Stay organized with collections Save and categorize content based on your preferences.

View source on GitHub

Cross-entropy loss using tf.nn.sparse_softmax_cross_entropy_with_logits.

weights acts as a coefficient for the loss. If a scalar is provided, then the loss is simply scaled by the given value. If weights is a tensor of shape [batch_size], then the loss weights apply to each corresponding sample.

labels Tensor of shape [d_0, d_1, ..., d_{r-1}] (where r is rank of labels and result) and dtype int32 or int64. Each entry in labels must be an index in [0, num_classes). Other values will raise an exception when this op is run on CPU, and return NaN for corresponding loss and gradient rows on GPU.
logits Unscaled log probabilities of shape [d_0, d_1, ..., d_{r-1}, num_classes] and dtype float16, float32 or float64.
weights Coefficients for the loss. This must be scalar or broadcastable to labels (i.e. same rank and each dimension is either 1 or the same).
scope the scope for the operations performed in computing the loss.
loss_collection collection to which the loss will be added.
reduction Type of reduction to apply to loss.

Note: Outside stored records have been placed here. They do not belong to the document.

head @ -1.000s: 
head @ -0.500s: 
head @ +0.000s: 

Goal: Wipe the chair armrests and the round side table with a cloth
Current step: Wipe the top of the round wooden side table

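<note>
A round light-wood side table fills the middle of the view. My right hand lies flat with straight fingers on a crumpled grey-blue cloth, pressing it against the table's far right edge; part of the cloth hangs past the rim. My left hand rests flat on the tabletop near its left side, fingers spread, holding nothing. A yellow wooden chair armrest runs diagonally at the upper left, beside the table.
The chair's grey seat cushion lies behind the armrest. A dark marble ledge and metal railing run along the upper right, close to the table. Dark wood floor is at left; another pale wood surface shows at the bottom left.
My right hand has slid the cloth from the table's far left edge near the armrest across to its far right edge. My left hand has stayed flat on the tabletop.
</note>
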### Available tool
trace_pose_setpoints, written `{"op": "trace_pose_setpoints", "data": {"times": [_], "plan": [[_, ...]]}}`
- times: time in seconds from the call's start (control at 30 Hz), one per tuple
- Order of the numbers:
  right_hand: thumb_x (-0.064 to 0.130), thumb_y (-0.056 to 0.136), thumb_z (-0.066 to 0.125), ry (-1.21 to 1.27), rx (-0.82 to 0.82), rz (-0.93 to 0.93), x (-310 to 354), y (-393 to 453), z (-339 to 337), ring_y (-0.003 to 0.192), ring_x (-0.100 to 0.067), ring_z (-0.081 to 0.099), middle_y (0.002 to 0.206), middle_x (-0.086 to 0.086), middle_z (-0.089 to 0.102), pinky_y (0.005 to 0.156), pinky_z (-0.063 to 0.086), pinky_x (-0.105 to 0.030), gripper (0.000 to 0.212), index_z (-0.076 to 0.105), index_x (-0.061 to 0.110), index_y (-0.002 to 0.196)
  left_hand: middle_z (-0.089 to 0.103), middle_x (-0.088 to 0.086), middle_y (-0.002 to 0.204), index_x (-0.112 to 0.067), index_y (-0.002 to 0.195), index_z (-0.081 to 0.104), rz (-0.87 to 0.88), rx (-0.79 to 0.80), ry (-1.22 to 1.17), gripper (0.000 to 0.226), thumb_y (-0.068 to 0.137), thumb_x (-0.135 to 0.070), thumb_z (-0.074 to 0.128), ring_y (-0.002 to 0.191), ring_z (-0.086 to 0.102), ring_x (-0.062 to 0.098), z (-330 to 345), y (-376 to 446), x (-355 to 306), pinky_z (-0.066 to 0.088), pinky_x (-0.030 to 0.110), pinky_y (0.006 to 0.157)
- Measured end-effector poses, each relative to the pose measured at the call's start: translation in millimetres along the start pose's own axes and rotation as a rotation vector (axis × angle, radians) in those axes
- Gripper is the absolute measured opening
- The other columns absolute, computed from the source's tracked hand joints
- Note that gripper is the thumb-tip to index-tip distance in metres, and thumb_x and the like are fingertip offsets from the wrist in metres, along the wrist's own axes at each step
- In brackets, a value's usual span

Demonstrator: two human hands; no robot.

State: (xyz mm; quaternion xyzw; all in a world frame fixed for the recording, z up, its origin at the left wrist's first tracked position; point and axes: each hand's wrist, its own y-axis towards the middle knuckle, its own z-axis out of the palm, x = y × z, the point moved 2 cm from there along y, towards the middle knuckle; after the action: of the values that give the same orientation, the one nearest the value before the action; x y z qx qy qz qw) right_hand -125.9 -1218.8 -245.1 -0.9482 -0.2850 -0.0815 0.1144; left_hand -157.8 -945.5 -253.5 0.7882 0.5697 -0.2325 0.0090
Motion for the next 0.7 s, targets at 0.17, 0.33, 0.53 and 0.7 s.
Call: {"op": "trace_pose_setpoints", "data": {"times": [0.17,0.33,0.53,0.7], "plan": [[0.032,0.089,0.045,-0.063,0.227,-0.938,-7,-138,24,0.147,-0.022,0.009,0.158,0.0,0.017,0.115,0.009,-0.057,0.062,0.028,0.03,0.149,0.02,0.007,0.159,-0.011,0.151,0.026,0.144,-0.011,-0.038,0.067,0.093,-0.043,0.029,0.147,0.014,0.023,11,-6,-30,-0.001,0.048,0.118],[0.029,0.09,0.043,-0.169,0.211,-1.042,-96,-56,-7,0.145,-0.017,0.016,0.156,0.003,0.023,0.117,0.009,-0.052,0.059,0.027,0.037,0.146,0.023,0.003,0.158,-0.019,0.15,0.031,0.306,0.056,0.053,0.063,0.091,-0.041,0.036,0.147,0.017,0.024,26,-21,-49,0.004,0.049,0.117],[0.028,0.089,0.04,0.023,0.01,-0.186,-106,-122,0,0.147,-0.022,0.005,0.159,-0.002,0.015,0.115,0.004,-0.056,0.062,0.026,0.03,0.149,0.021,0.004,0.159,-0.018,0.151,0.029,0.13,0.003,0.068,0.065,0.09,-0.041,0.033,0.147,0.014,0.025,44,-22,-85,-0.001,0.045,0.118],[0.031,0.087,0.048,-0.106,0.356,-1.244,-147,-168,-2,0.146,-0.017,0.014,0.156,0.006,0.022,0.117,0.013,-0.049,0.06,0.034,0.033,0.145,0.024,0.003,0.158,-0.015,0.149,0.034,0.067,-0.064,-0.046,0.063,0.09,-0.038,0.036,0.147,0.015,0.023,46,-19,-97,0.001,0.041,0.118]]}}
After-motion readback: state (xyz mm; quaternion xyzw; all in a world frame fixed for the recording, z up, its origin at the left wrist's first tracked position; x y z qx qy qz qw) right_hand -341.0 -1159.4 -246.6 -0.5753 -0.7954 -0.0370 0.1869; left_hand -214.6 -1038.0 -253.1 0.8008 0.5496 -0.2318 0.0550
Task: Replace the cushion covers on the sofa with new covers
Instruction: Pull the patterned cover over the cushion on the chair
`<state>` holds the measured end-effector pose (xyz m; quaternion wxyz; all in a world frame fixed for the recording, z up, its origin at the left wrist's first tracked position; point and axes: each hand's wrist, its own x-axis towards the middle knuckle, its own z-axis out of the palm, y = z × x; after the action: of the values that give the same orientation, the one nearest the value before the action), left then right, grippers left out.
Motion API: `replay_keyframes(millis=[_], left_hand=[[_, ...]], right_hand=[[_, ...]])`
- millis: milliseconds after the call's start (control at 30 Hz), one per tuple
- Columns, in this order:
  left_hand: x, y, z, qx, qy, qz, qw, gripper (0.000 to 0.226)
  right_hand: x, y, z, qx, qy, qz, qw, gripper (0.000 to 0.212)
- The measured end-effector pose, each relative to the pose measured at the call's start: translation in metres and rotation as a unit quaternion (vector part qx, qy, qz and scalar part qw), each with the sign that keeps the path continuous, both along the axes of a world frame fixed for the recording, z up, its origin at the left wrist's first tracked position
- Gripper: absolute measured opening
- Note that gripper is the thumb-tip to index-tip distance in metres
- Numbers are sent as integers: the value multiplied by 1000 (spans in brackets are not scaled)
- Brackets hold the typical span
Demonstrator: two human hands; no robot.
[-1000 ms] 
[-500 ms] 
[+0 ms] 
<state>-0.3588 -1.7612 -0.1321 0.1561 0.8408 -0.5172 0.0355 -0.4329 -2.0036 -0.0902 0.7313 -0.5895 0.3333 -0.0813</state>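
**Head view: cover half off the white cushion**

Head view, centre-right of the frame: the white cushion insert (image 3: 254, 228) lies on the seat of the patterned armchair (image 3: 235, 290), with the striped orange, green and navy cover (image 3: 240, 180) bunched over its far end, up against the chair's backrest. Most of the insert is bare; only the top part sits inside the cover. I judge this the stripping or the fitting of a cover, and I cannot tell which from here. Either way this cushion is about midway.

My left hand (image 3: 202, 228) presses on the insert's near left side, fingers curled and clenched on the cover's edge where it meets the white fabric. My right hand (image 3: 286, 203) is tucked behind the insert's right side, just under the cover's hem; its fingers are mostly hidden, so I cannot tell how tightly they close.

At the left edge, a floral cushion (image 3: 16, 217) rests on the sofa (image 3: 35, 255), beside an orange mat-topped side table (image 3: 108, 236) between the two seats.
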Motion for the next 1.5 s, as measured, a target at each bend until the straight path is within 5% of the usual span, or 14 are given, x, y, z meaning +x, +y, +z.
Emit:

Weighted loss Tensor of the same type as logits. If reduction is NONE, this has the same shape as labels; otherwise, it is scalar.

ValueError If the shapes of logits, labels, and weights are incompatible, or if any of them are None.

Eager Compatibility

The loss_collection argument is ignored when executing eagerly. Consider holding on to the return value or collecting losses via a tf.keras.Model.